- [DESCRIPTION OF THE TASK]: Please give back each line of the material unchanged, but without the images.

BEGIN

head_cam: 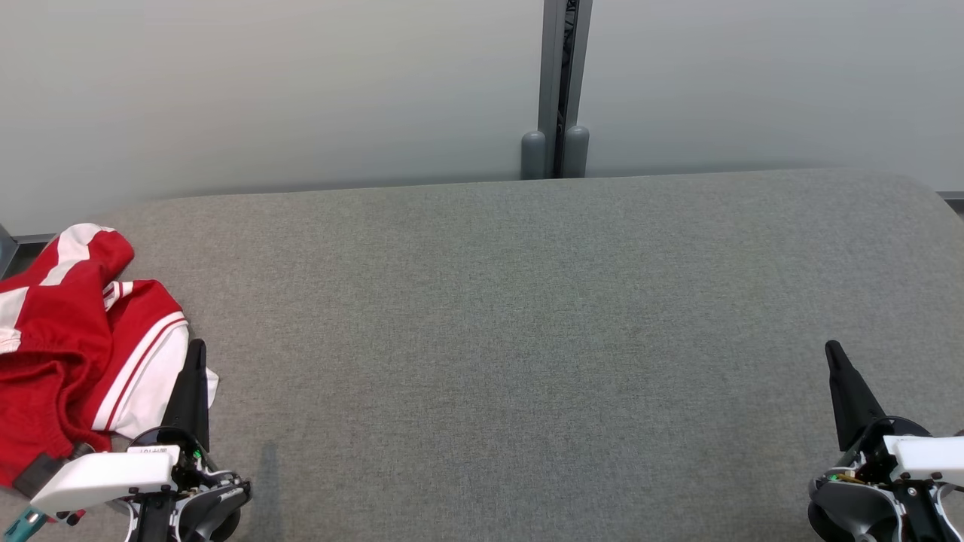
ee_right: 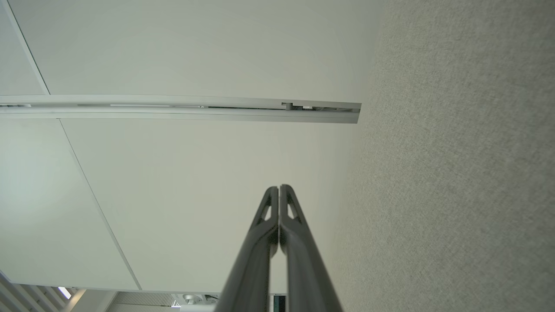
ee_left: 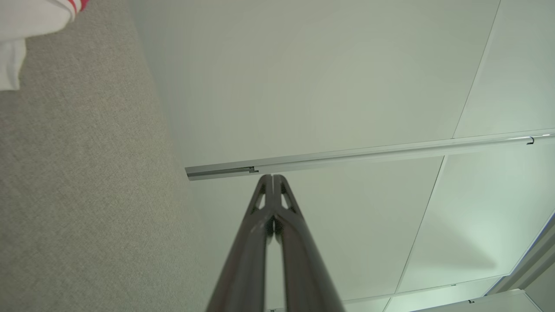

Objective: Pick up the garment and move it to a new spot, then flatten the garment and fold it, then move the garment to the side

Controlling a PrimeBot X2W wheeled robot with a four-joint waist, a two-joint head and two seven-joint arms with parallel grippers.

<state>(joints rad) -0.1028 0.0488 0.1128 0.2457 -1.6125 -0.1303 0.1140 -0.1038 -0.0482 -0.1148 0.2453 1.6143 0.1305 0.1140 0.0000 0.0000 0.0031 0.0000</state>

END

- [THE COMPLETED TASK]:
head_cam: 
ee_right: 
ee_left: 

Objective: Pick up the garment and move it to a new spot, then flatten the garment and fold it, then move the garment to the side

Controlling a PrimeBot X2W wheeled robot with a four-joint waist, a two-joint head and two seven-joint arms with parallel grippers.

<state>(joints rad) -0.1028 0.0488 0.1128 0.2457 -1.6125 -0.1303 0.1140 -0.1038 -0.0482 -0.1148 0.2453 1.6143 0.1305 0.1140 0.0000 0.0000 0.0031 0.0000</state>

The exercise requires no further answer.